Prioritising Problems By Lynne Garner

Until this year all my writing has been done for someone else to publish and not for myself. I've written for publishers and packagers, working to their deadlines and meeting their briefs. However now I've joined the growing band of writers writing for themselves, producing eBooks I am facing a problem I've never had before. I'll admit I've never been brilliant at prioritising and working out a schedule. But when working for someone else I was forced to at least try. However now I have deadlines I set myself and have to fit paying work around my writing destined to become an eBook.

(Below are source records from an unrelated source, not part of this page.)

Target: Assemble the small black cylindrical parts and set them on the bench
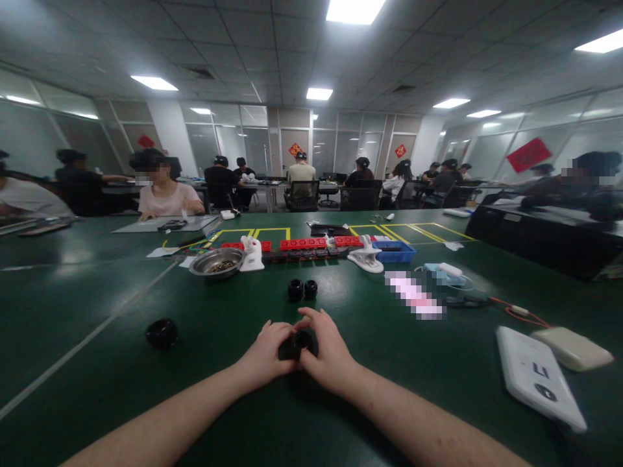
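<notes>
My left hand (267,353) and my right hand (327,350) meet over the green table (97,363), both closed around a small black round part (298,344) held between the fingers. Most of that part is hidden by my fingers. Two more black round parts (302,289) stand side by side just beyond my hands. Another black round piece (162,333) lies alone to the left.
A metal bowl (217,262), white clamps (366,257), red parts strips (302,244) and a blue tray (395,251) line the table's middle. A white device (538,376) and a beige box (572,348) lie at the right. Several people sit at tables behind.
</notes>
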`<state>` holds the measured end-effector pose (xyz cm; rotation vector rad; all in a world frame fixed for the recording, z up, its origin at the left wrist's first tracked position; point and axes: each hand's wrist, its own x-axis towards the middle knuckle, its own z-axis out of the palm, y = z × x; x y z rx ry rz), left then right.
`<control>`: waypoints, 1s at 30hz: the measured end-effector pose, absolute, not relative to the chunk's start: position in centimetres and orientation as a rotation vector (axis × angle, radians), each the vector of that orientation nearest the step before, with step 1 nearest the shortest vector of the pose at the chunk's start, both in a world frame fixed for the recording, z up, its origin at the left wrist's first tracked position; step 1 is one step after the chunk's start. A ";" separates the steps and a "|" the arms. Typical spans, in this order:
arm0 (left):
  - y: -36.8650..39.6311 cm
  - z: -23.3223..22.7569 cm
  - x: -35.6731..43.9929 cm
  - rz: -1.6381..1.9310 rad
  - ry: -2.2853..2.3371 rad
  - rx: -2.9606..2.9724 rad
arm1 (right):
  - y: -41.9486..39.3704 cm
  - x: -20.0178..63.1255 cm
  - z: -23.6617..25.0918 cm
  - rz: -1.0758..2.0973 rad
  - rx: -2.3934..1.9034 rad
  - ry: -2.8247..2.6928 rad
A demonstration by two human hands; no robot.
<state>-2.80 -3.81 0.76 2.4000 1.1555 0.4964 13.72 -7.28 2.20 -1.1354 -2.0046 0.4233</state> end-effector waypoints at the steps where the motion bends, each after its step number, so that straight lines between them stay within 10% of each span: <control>1: -3.8 0.8 -2.8 0.498 1.157 2.400 | -7.4 13.7 2.2 0.421 -1.125 -2.011; 30: -3.5 0.3 -2.9 0.527 1.138 2.399 | -7.1 13.9 2.4 0.440 -1.150 -2.000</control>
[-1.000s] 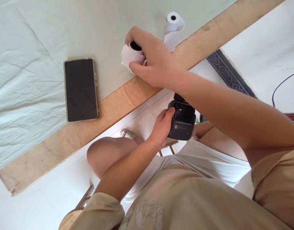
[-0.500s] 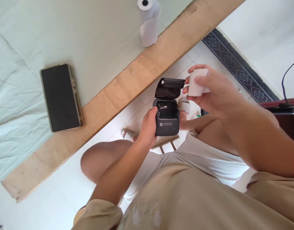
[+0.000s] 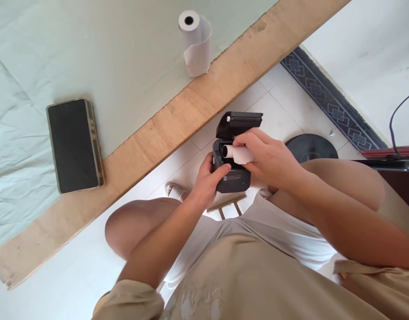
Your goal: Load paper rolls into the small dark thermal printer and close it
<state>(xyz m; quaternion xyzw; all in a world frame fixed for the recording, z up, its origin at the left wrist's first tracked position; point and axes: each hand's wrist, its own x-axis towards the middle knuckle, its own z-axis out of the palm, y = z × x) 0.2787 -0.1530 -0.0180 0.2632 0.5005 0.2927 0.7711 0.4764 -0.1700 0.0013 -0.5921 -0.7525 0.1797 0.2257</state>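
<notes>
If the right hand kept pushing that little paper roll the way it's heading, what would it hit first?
Most likely the open bay of the black printer, which the left hand holds. The right hand already has the paper roll at its mouth; depth is unclear.

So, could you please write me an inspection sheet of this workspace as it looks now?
Surface: table with a bare wooden edge, pale green cloth over the rest.
Job's things: small black printer, lid open; white paper roll at its open bay.
Clutter: phone face up; a second paper roll standing upright, tail loose.
Grips: left hand holds the printer; right hand holds the paper roll.
Cables: dark cable at far right.
Surroundings: white tiled floor, patterned border strip, round black disc.
</notes>
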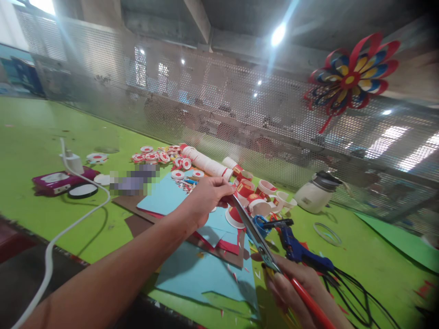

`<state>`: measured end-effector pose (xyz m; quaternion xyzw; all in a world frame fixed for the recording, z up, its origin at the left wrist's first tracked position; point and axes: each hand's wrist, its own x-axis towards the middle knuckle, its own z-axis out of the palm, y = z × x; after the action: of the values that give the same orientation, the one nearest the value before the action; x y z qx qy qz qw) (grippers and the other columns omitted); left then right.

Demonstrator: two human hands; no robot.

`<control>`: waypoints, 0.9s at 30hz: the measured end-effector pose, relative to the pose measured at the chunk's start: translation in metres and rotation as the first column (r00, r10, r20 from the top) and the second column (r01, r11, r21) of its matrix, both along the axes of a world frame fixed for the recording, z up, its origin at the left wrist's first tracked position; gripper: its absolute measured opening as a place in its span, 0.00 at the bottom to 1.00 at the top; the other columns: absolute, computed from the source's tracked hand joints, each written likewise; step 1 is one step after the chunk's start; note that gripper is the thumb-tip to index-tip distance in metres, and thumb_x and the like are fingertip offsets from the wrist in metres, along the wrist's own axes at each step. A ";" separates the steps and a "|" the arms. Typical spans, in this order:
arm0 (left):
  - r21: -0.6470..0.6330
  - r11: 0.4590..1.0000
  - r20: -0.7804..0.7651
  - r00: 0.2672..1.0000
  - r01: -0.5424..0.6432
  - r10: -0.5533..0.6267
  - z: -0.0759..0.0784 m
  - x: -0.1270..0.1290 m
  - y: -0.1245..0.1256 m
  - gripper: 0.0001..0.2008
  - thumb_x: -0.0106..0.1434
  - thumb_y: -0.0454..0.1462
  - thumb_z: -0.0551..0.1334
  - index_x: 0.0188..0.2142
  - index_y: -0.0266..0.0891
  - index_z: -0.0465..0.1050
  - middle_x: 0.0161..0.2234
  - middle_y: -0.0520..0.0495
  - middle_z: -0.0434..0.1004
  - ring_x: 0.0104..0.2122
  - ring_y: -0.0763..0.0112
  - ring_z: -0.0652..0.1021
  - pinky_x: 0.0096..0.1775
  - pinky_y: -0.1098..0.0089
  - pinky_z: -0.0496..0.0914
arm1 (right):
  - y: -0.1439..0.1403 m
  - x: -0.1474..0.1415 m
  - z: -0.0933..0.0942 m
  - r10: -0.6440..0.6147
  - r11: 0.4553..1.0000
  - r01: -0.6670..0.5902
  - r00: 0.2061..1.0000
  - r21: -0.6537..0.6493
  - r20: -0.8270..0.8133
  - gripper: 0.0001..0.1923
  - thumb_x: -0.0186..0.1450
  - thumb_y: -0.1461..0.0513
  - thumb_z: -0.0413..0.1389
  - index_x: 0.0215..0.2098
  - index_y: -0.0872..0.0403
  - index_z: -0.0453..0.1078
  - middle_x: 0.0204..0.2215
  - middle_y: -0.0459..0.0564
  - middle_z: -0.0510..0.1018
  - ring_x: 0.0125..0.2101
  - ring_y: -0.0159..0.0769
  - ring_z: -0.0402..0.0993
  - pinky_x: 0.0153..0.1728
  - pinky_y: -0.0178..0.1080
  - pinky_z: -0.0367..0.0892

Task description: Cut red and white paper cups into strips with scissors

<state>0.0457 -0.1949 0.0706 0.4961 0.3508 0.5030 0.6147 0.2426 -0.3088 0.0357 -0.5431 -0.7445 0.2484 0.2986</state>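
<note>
The right hand (295,285) is closed around the red handles of the scissors (255,230), whose blades run up and left toward the left hand (207,194). That hand's grip is a pinch: fingertips pressed together on a small red and white piece (229,197), probably cut from a paper cup, held just above the bench (41,137) at the blade tips. The blades look nearly shut; whether they bite the piece cannot be told.

To cut well here, the pinch should stay near the cut line with the fingertips clear of the blades, and the piece should turn into the scissors rather than the scissors twisting.

Below lie blue paper sheets (202,269). Behind are cut cups (260,196), a stack of cups (207,165) and round discs (151,156). A blue glue gun (298,249) lies beside the right hand.
</note>
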 end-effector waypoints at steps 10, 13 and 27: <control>0.030 0.999 -0.011 1.000 -0.020 0.020 0.000 0.001 -0.001 0.09 0.53 0.33 0.61 0.19 0.35 0.65 0.19 0.47 0.72 0.20 0.77 0.69 0.26 0.72 0.59 | -0.002 0.000 0.000 0.013 1.000 -0.013 1.000 -0.028 -0.024 0.25 0.66 0.48 0.46 0.47 0.55 0.73 0.16 0.44 0.64 0.17 0.31 0.60 0.17 0.32 0.58; 0.036 0.999 -0.029 0.999 -0.028 0.029 0.000 0.001 -0.001 0.09 0.53 0.33 0.61 0.19 0.35 0.65 0.18 0.47 0.71 0.19 0.77 0.67 0.25 0.71 0.57 | 0.000 0.002 -0.001 0.049 0.998 -0.049 0.999 -0.026 -0.003 0.25 0.66 0.48 0.45 0.47 0.56 0.74 0.16 0.44 0.64 0.16 0.31 0.60 0.17 0.32 0.57; 0.052 0.998 -0.031 0.999 -0.022 0.024 -0.003 0.002 0.003 0.07 0.52 0.32 0.61 0.20 0.35 0.66 0.18 0.48 0.71 0.19 0.77 0.69 0.25 0.72 0.59 | 0.005 0.008 -0.005 0.075 0.995 -0.071 0.996 -0.064 0.054 0.29 0.66 0.47 0.44 0.49 0.59 0.72 0.15 0.42 0.61 0.16 0.29 0.58 0.18 0.32 0.55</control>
<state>0.0474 -0.1922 0.0677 0.5156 0.3531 0.5109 0.5903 0.2505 -0.3038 0.0302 -0.5313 -0.7638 0.2668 0.2513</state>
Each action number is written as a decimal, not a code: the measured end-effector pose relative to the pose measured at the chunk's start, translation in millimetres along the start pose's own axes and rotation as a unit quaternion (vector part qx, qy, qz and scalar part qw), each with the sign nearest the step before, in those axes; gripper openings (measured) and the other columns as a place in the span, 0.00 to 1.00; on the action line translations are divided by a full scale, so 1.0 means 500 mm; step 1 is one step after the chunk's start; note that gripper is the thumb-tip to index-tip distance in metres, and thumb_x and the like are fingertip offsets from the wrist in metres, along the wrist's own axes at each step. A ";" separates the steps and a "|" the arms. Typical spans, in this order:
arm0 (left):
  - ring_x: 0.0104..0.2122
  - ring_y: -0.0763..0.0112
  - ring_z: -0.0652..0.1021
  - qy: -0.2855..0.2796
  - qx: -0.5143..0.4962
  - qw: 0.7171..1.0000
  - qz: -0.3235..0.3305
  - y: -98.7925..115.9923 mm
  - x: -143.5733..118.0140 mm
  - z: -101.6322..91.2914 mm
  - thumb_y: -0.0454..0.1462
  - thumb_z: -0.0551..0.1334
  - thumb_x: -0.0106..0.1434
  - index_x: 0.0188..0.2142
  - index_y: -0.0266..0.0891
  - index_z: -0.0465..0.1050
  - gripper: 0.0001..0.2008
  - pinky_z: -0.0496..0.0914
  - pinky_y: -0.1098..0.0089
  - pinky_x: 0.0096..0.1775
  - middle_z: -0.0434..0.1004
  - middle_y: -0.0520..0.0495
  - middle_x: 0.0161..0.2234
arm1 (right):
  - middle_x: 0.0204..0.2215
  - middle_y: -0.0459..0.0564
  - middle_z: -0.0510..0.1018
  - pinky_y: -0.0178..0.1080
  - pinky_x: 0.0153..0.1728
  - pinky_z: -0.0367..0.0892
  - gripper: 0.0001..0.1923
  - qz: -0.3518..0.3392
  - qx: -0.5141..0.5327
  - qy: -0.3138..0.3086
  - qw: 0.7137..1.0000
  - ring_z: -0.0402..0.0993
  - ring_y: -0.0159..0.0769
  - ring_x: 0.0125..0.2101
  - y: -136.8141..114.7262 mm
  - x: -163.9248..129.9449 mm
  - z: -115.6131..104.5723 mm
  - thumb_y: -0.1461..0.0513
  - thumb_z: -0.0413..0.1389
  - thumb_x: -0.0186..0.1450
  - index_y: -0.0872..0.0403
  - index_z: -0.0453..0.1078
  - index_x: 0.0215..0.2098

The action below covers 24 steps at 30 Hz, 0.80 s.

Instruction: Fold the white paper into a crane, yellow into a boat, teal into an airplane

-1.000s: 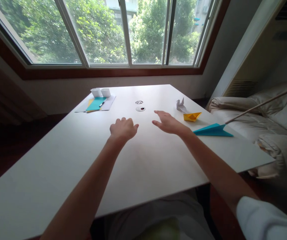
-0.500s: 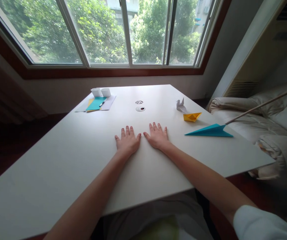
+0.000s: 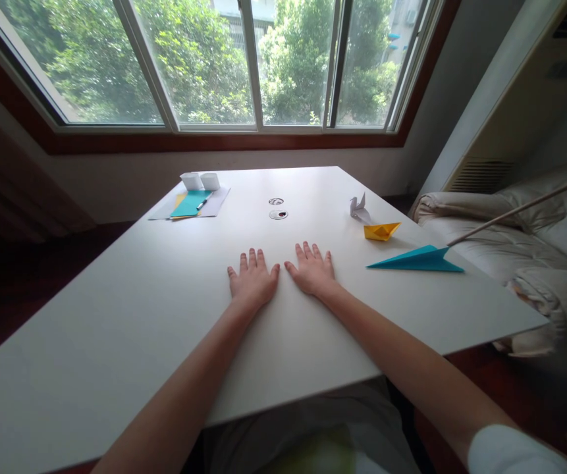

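Observation:
My left hand [image 3: 253,279] lies flat on the white table [image 3: 115,316], palm down with fingers spread, holding nothing. Beside it my right hand [image 3: 313,270] rests the same way, a small gap between the two thumbs. To the right of my right hand sits a blue paper plane [image 3: 416,259]. Behind the plane are a yellow paper boat [image 3: 382,232] and a white paper crane [image 3: 360,209]. Beyond my fingertips, two small round pieces lie flat: one round sticker-like disc [image 3: 278,214] and another patterned disc [image 3: 276,201] behind it.
At the far left of the table, coloured paper sheets [image 3: 190,204] lie stacked with a pen [image 3: 204,201] on top. Two small white containers [image 3: 200,181] stand behind them. A cushioned seat [image 3: 481,224] is at the right, with a thin stick [image 3: 520,209] above it. A window [image 3: 204,66] faces me.
Both hands stay flat in place on the table. The view has shifted very slightly; no object has moved on the table.

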<state>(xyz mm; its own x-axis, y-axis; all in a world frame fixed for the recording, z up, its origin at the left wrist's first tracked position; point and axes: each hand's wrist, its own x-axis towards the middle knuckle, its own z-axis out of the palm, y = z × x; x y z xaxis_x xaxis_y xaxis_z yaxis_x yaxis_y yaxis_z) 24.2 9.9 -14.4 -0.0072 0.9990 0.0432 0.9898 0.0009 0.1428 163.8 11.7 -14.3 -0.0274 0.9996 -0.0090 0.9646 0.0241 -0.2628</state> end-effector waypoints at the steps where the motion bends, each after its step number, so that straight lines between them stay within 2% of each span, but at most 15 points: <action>1: 0.62 0.52 0.47 0.001 -0.001 1.000 0.001 0.000 0.000 0.000 0.51 0.38 0.62 0.63 0.34 0.45 0.34 0.47 0.42 0.56 0.41 0.42 0.64 | 0.65 0.50 0.40 0.57 0.57 0.31 0.36 -0.001 0.000 0.001 1.000 0.34 0.45 0.63 0.000 0.000 0.000 0.45 0.32 0.64 0.54 0.39 0.65; 24: 0.62 0.55 0.47 0.005 0.023 1.000 -0.004 0.004 -0.004 0.004 0.51 0.37 0.62 0.63 0.33 0.44 0.35 0.47 0.43 0.56 0.41 0.43 0.64 | 0.65 0.50 0.39 0.56 0.57 0.30 0.37 0.001 -0.012 -0.003 1.000 0.33 0.44 0.63 0.001 0.001 0.006 0.45 0.31 0.63 0.54 0.38 0.65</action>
<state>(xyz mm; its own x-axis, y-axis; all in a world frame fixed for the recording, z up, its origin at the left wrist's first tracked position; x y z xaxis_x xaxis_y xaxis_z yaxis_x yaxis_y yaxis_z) 26.6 7.8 -16.0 -0.0164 0.9985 0.0520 0.9951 0.0112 0.0978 163.3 12.1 -17.4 -0.0269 0.9995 -0.0154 0.9709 0.0225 -0.2386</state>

My problem is I have stories taking over my brain demanding to be written. I have:

  • A tale of a rebellious child who is befriended by an aged neighbour
  • A story with an alternate universe, time travel and Scottish monsters
  • A spooky tale of a ghost lost in time
  • Twin sisters who don't know the other exists but can feel each others feelings

Plus a huge number of scribbled notes in pads that contain one-liners, overheard comments and ideas for characters and plots that require my attention. However I also have:

  • Three stories that a professional has proof read and I need to edit
  • Three stories that have reached first draft stage and require proof reading

At the moment it feels as if I need three of me. One to write the stories driving me bonkers (try living with a Scottish monster and a rebellious child residing in your head), a second to edit the stories that have been proof read and a third to edit my first drafts. As I realise this is not going to happen I need to start prioritising. So do I purge my head of these stories by writing them or get to work at editing?

How did I deal with this dilemma today? Well I've written this blog, taken the photograph to illustrate it, chased a bad debtor or two, sent a few non-work related emails, walked the dog twice and done a little eBaying. Perhaps tomorrow I'll ponder my problem and work out what to prioritise then.

Lynne Garner


madwippitt said…
I have no idea! But do please let me know if you find a solution: while I was working on two and a half books it was manageable by dividing the day and allowing more time for the nearest deadlines ... but I know seem to have a list of fourteen clamouring for attention!
Dan Holloway said…
I think we all always feel as though our heads are strange places densely populated with fearful things, but you've put your finger perfectly on a very particular problem for self-publishers - there's no one to tell us which of those fearful things to corral into our next book.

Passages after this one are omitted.